- _WORK TO BE COMPLETED_
Each line of the data below either holds "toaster" or does not. Report how many do, and only that.

━━━ DATASET CONTENT

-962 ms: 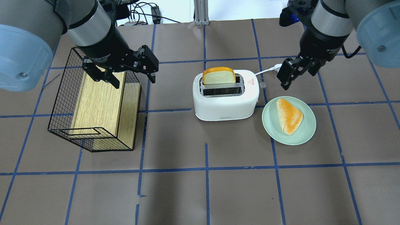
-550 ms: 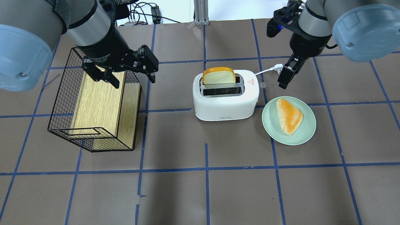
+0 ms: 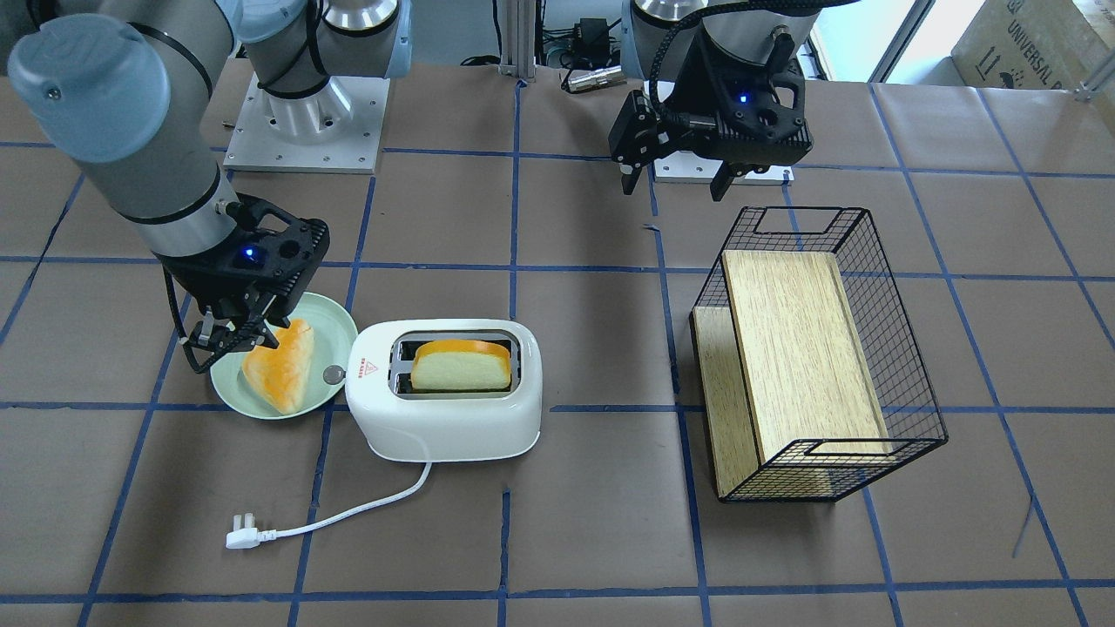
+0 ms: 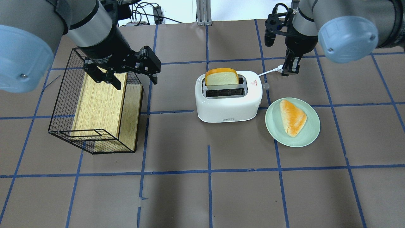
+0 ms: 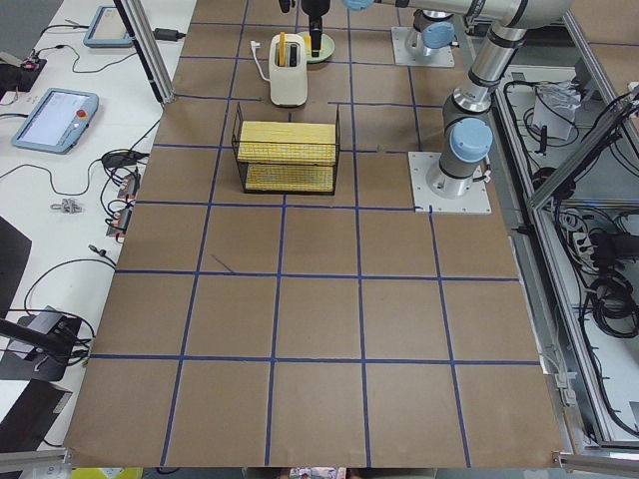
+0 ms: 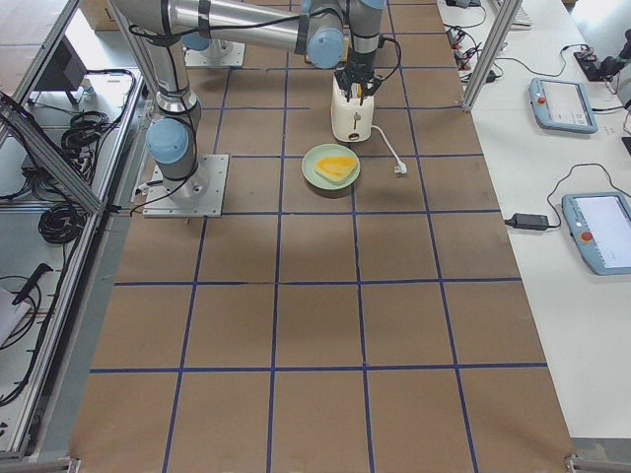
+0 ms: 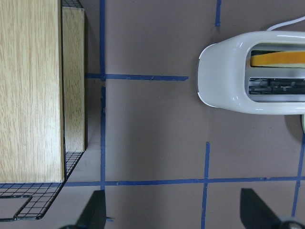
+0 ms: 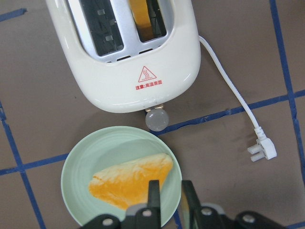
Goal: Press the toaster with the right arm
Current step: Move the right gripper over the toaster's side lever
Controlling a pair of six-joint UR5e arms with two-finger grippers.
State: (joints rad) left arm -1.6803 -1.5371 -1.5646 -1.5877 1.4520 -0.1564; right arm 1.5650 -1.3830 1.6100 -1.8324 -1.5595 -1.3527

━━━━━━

- _RESPONSE_
2